EL CURA.— (Poniéndose las gafas.) Nos sale al encuentro un caso delicadísimo de la vida privada, y ante él cerramos nuestros picos, y nos lavamos nuestras manos. La misión de los que ahora estamos aquí reunidos no es enmendar los yerros de la Condesa de Laín, ni tampoco sacarla a la vergüenza pública. Nuestra misión… (Tosiendo, para tomar luego un tonillo oratorio.) nuestra misión, digo, es tan sólo aliviar, en lo que de nosotros dependa, la triste situación física y moral de ese anciano desvalido, de ese prócer ilustre, verdadero mártir de la sociedad, amigos míos. Y recordando que en la época de su poderío y grandeza él nos tendió la mano y fue nuestro sostén, correspondámosle ahora con nuestra filial solicitud y cariñoso amparo.

Demostraciones de asentimiento. Sigue a ellas amplísima y a ratos calurosa discusión. Aceptada en principio por los cuatro vocales la conveniencia de alojar al anciano ALBRIT en los Jerónimos de Zaratán, surgen criterios distintos acerca de la forma y manera de realizar lo que creen benéfica y santa obra. Mientras VENANCIO opina que debe conducírsele al monasterio con toda la derechura y sencillez con que se traslada un buey de éste al otro prado, GREGORIA, más delicada y benigna, propone que los propios monjes vengan por él, y le conviden a una fiesta, y le hagan muchas carantoñas hasta llevársele; y una vez allí, que le trinquen bien y le pongan ronzal de seda. EL MÉDICO, por el contrario, niégase a autorizar nada que trascienda a forzado encierro, y sostiene que D. RODRIGO debe entrar en Zaratán voluntaria y libremente, y quedarse allí sin ninguna violencia, única manera de precaver un desorden mental verdaderamente grave.
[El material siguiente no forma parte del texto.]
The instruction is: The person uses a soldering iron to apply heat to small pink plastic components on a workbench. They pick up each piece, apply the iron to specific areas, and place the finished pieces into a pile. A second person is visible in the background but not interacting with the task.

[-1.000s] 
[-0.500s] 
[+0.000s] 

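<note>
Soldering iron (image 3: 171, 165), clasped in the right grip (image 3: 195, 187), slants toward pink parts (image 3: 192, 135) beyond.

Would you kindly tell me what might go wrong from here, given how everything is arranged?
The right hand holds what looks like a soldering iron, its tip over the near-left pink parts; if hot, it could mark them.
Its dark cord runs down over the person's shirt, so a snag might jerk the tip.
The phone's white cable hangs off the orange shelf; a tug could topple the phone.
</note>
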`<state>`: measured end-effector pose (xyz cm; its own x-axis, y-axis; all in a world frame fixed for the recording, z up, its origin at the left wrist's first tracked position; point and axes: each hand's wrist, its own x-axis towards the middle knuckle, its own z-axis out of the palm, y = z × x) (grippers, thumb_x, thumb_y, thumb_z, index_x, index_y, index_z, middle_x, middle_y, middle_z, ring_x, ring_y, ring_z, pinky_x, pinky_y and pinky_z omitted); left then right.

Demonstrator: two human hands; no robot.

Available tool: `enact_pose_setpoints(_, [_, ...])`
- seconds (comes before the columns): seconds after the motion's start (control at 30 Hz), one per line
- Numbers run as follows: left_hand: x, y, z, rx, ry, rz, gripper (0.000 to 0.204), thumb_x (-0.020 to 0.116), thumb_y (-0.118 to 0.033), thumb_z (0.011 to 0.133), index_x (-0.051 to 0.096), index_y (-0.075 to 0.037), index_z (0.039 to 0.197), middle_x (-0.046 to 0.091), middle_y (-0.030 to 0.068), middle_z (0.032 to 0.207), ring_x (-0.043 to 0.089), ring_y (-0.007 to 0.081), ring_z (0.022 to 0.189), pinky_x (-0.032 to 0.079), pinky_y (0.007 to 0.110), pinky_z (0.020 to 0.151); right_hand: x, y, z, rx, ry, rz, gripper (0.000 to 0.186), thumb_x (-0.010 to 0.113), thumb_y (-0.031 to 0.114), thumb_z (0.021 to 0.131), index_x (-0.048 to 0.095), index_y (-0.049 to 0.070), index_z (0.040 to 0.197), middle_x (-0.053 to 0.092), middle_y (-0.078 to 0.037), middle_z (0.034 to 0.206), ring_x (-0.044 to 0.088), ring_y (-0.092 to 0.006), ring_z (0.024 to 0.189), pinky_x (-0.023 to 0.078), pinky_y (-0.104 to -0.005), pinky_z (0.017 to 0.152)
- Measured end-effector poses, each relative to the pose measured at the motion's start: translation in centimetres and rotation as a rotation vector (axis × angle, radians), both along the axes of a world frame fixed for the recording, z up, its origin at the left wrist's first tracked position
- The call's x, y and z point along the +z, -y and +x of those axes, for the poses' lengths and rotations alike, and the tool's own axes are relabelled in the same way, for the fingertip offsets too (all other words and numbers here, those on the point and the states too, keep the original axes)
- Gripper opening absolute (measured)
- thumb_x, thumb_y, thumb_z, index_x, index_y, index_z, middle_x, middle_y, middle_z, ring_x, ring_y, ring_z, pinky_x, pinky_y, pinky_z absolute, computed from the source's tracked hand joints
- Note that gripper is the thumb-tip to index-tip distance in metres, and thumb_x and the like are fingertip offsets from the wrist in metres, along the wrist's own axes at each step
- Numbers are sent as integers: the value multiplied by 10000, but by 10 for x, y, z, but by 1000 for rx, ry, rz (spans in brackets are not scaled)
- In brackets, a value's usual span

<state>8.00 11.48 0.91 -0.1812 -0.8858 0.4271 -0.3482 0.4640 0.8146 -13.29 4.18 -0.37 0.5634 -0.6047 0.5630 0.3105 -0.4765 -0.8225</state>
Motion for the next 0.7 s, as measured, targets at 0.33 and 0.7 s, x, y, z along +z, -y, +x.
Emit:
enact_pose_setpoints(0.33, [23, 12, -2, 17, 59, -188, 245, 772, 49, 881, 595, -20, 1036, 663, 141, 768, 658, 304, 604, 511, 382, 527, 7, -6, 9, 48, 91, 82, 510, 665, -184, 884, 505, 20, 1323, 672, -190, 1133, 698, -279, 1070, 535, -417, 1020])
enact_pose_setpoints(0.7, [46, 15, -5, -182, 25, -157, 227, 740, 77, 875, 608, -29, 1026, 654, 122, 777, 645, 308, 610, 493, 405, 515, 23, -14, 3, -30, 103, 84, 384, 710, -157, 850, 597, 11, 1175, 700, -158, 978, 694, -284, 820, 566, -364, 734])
Y EL CURA, hombre conciliador, que todo lo pesa y mide, se ofrece a buscar una fórmula que sea como resultante mecánica de las diversas opiniones expuestas, y a proponer un procedimiento que a unos y a otros satisfaga. Nómbranle por unanimidad Comisión ejecutiva, y como él se pirra por todo lo que sea dirección y mangoneo, promete desplegar en el asunto toda su diplomacia, y el hábil manejo con que sabe acometer las empresas más arriesgadas y dificultosas.

Despídese Angulo para continuar sus visitas, y DON CARMELO, con los dueños de la casa, se dirige al espacioso y bien poblado gallinero de la Pardina. Examinando huevos, pollos y echaduras, se pasa parte de la mañana, y, por último, se convida a comer. GREGORIA le aconseja que prefiera la cena, y propone invitar también al MÉDICO. Aprobación unánime.